What is expected:
Below this line is a set of entries; quote exactly the lines from the line that contains "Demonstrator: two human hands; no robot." to the line that contains "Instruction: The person", both lines included.

»»

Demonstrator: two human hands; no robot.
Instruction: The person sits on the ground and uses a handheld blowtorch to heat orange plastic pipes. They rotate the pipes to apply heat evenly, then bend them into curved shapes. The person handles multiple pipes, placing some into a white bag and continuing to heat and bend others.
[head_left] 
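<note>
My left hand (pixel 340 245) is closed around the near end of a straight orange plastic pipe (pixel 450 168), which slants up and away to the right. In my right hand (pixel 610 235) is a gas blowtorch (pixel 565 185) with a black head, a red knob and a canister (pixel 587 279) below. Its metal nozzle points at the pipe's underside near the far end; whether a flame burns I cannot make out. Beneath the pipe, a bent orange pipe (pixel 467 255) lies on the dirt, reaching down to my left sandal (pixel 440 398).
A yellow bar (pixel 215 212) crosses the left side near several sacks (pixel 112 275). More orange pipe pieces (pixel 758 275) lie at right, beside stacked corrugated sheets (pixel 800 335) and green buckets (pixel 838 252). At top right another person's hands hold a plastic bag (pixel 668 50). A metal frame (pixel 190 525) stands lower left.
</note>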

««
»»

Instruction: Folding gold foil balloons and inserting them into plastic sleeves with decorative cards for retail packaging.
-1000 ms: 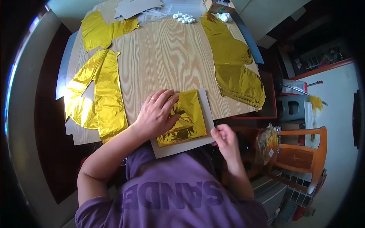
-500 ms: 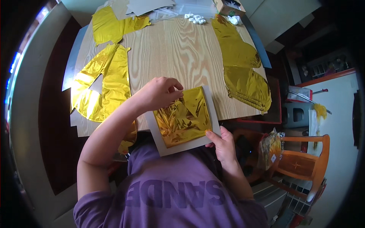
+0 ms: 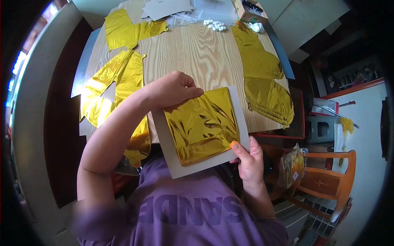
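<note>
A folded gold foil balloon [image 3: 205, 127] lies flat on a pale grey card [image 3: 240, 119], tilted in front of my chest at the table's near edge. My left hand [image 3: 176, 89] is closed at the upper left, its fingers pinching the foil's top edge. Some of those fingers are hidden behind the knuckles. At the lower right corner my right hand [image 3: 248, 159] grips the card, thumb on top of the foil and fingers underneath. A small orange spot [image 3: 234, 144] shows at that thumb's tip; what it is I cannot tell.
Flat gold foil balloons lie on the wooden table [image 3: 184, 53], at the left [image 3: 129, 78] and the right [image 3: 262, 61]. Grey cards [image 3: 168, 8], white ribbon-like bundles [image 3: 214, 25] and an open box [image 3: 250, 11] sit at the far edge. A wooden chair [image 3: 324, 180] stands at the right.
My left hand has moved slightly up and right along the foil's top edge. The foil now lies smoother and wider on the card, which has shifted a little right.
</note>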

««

Exercise result:
Demonstrator: two human hands; no robot.
Instruction: The person sits on the ground and uses a handheld blowtorch to heat orange plastic pipes. They rotate the pipes to apply heat evenly, then bend them into curved shapes. The person handles multiple pipes, placing some into a white bag and continuing to heat and bend others.

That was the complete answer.